**TASK REQUIREMENTS:** How many lines of the material below contain the string "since"? Answer with the number and nothing else.

**MATERIAL PROVIDED:**
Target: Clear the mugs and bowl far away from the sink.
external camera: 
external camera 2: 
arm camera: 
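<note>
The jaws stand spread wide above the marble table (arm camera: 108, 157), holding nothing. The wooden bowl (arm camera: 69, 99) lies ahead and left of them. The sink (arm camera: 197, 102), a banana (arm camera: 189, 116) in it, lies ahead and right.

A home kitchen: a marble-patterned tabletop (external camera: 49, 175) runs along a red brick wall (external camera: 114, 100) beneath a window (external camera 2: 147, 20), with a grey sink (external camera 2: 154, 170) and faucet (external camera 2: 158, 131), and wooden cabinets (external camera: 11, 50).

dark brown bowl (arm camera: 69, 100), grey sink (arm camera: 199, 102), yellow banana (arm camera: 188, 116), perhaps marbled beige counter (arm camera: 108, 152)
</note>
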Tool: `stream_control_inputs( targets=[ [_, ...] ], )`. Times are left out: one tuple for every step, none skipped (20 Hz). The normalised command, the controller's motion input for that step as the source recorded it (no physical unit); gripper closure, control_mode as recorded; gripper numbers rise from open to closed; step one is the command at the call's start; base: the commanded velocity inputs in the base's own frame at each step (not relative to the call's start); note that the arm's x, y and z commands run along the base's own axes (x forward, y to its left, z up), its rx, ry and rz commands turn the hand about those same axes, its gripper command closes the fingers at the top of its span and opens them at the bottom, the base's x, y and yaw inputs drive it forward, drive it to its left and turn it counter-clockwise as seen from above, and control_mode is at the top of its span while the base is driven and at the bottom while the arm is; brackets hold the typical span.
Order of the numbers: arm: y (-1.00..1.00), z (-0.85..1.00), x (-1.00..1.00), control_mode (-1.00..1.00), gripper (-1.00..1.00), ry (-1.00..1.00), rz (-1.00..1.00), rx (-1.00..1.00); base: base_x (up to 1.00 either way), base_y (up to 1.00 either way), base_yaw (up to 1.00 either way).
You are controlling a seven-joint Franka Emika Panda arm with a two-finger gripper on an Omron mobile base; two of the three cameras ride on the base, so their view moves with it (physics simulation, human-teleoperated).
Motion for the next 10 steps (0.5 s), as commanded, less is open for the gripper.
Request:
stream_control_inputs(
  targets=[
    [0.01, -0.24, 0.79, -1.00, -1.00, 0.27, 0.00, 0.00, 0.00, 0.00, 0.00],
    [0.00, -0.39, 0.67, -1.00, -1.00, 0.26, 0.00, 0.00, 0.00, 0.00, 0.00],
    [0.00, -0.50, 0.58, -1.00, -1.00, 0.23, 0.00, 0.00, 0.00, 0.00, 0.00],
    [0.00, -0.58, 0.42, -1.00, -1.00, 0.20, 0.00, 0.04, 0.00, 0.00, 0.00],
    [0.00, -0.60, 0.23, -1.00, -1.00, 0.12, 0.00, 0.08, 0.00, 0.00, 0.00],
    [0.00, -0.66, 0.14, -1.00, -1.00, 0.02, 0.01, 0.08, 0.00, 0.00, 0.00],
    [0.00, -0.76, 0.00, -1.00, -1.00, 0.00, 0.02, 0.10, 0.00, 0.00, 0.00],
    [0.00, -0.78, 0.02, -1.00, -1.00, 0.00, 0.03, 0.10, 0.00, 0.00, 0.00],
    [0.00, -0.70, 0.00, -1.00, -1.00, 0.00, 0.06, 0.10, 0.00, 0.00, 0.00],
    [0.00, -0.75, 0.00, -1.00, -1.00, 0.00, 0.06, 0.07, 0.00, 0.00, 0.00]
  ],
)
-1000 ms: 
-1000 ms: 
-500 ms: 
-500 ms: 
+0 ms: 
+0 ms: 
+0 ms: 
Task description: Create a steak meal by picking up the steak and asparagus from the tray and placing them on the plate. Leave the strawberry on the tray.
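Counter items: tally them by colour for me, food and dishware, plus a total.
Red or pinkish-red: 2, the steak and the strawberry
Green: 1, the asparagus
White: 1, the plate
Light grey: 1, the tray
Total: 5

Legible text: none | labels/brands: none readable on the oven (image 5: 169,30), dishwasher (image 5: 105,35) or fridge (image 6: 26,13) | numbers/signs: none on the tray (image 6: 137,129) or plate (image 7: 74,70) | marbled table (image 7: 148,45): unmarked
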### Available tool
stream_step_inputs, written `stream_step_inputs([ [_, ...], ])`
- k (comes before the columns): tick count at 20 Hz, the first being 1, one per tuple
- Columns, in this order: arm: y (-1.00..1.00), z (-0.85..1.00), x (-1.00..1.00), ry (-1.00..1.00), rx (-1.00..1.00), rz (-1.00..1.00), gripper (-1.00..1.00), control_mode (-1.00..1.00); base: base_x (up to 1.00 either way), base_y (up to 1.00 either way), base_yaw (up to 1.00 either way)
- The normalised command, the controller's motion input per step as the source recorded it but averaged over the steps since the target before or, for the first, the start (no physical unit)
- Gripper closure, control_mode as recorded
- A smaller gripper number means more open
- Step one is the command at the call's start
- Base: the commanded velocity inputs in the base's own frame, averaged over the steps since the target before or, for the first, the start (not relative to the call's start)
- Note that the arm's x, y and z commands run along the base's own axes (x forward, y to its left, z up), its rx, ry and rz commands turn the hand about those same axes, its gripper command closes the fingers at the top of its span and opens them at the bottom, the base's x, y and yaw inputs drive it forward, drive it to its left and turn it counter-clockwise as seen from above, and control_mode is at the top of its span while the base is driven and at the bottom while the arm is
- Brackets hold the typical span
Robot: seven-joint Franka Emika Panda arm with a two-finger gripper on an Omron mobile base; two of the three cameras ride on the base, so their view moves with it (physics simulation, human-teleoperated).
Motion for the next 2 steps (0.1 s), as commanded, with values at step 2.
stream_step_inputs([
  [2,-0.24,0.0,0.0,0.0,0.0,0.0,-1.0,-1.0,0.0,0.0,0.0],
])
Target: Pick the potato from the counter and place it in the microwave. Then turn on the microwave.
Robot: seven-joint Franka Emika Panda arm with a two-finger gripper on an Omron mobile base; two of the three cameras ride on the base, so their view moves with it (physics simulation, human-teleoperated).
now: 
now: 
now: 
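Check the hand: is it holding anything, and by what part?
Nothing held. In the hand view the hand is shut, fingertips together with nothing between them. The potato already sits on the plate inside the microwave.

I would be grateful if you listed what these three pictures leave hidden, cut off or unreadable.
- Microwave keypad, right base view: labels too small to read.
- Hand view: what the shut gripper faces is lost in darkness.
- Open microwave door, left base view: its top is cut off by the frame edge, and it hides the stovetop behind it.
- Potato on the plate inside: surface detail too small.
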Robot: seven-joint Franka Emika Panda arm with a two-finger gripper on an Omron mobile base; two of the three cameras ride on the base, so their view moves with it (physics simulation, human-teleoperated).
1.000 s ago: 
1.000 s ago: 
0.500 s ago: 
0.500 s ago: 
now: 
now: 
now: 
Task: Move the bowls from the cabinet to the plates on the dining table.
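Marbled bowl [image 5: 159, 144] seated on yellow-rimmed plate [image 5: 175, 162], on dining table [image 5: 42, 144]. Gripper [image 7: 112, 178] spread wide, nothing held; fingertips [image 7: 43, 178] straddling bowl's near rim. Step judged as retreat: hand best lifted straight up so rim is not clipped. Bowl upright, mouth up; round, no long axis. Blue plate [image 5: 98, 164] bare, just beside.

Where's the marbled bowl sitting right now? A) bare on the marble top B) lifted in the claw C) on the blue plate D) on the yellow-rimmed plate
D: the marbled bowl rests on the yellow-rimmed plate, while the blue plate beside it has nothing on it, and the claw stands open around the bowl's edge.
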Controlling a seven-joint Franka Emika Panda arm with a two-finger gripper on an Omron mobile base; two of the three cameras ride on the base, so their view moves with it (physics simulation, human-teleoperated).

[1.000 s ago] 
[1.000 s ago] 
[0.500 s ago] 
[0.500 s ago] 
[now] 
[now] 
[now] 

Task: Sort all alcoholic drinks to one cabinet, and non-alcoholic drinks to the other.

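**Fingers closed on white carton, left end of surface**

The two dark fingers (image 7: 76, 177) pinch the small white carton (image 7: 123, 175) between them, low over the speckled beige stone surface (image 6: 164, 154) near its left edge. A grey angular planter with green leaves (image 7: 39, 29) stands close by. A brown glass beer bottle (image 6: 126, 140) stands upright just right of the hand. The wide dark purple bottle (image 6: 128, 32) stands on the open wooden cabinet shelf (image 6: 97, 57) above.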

**SOLUTION BELOW:** 2